The length of your credit history accounts for 15 percent of your FICO score and includes how long your mortgage has been open. When you refinance your mortgage, you’re closing the existing mortgage in exchange for a new one, “so you effectively shorten the age of your average credit account,” Opperman says.

Juggling multiple new loans

Applying for several different types of loans can drive down your credit score faster than if you were focusing solely on doing a mortgage refinance, notes David Battany, executive vice president of Capital Markets for Guild Mortgage.

“If the borrower is shopping for all sorts of debt — mortgage, car loan, credit card — then that pull would become a negative on their FICO score,” Battany says.

Late or missed payments

When you’re in the process of refinancing and replacing one mortgage with another, it can be hard to keep track of how much longer you need to keep making payments on your old mortgage and when to start making payments on the new one. That confusion can result in delinquent payments, which usually affect your credit score. Regular communication with your lender can help you stay on top of when your payments are due.

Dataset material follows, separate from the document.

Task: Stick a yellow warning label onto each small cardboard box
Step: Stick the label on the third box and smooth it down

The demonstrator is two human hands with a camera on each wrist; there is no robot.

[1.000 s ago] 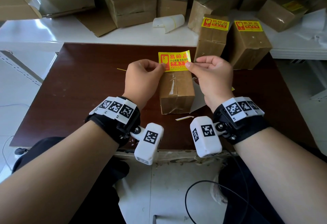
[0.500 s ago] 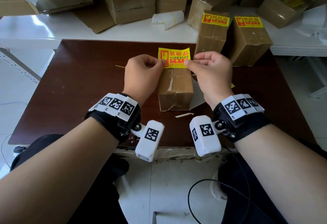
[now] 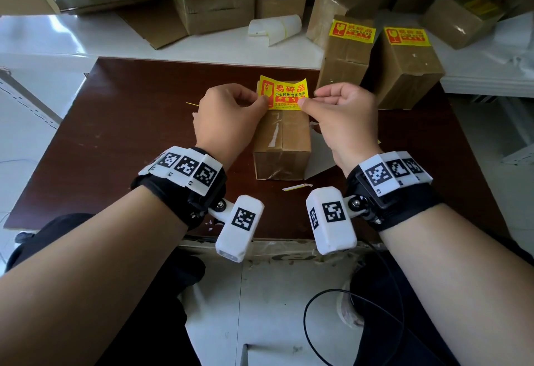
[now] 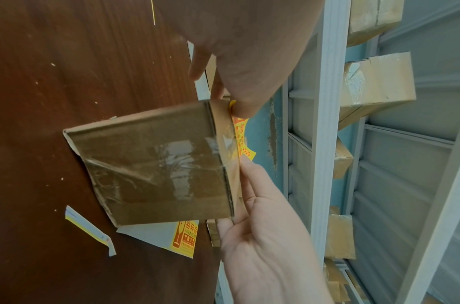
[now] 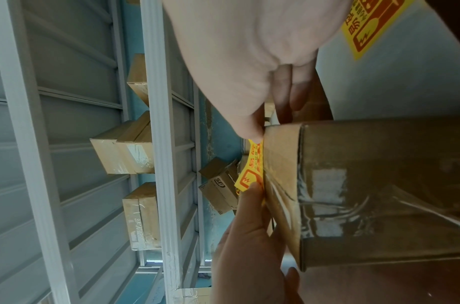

If you’re considering doing a cash-out refinance, in which you’ll replace your old mortgage with a new larger one, you could be adding to your debt load, Battany cautions.

“In that scenario, you have a greater possibility that it can hurt your FICO score,” Battany says. However, if you’re doing a cash-out refi in order to pay down revolving, unsecured debt, a credit card balance, that’d ultimately have a positive effect on your score, Battany notes.

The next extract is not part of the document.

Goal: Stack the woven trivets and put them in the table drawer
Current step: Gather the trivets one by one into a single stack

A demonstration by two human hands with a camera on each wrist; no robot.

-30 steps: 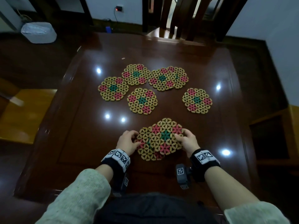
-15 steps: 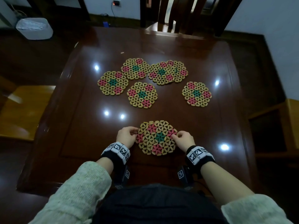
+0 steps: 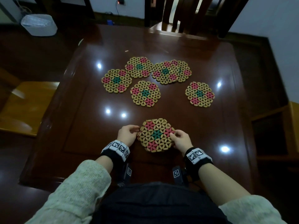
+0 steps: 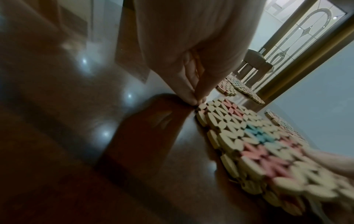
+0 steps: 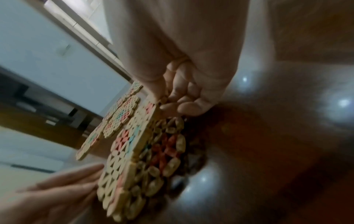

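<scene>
So there's a stack of trivets [image 3: 156,135] on the table [image 3: 210,126], near the front edge, with the left hand [image 3: 127,135] at its left side and the right hand [image 3: 182,139] at its right. Further back sit five more spots: one trivet [image 3: 116,80] far left, one [image 3: 139,67] behind it, an overlapping pair [image 3: 171,71] mid-back, one [image 3: 145,93] in the middle, one [image 3: 200,94] off right.

The lower layer of the near stack of hexagonal woven trivets with pink and teal flowers [image 3: 156,135] is covered from above, so its count cannot be told. In the left wrist view its near edge [image 4: 287,178] is smeared by blur, and the right hand [image 4: 333,163] is cut off by the frame. The underlying trivet of the overlapped far pair [image 3: 182,71] is partly hidden.
</scene>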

What if I refinance more than once?

The number of times you refinance your mortgage shouldn’t do any compounding damage to your credit if you space the refis out. Waiting at least one year before you refinance again will make it so that the new round of credit inquiries won’t accumulate with the first time you refinanced, Opperman says.

Rather than a credit hit, where homeowners typically lose when doing multiple refinances in a short time frame is the money spent on closing costs and other fees.

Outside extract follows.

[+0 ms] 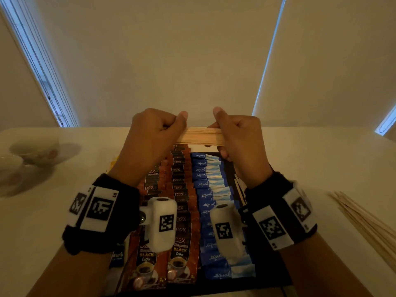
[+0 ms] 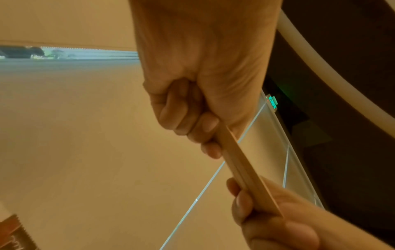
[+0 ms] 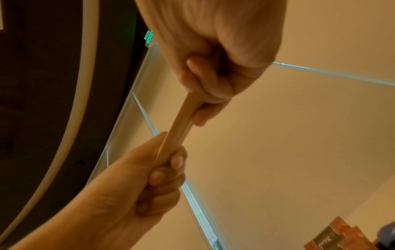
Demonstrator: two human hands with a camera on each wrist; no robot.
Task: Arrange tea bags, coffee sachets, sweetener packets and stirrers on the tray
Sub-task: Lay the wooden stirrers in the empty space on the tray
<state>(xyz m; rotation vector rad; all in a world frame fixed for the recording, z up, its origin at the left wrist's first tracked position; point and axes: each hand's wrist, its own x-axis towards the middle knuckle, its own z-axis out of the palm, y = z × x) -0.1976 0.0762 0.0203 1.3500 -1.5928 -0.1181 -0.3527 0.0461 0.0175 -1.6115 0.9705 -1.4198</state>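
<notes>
Both hands hold one bundle of wooden stirrers (image 1: 200, 136) level above the far end of the black tray (image 1: 276, 273). My left hand (image 1: 157, 133) grips the bundle's left end, my right hand (image 1: 235, 133) its right end, fingers curled round it. The wrist views show the same bundle (image 2: 243, 167) (image 3: 179, 128) running between the two fists. On the tray lie rows of brown coffee sachets (image 1: 181, 211) and blue sweetener packets (image 1: 209, 189). A few stirrers (image 1: 239, 187) lie along the tray's right side, partly hidden by my right wrist.
A loose pile of stirrers (image 1: 368, 224) lies on the white table at the right. Two white cups (image 1: 34, 153) stand at the far left. A yellow item (image 1: 114, 162) peeks out left of the tray, behind my left hand.
</notes>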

“Ultimately, the main reason not to refinance too often isn’t your credit score; it’s simply how expensive refinancing is, and how long it takes to recoup the savings you might get on your mortgage payment,” Opperman says.

It’s worth noting that if your credit score was in good shape when you got your mortgage or after your last refinance, and it’s remained that way, you should be able to get a good rate this time around.

What you can do to cushion the impact on your score

Although the impact of a mortgage refinance on your credit score is usually temporary, there are ways you can help soften the blow.

“There are scenarios where any negative impact can be quickly overcome, which can make refinancing a mortgage a good idea from a credit standpoint,” Opperman says.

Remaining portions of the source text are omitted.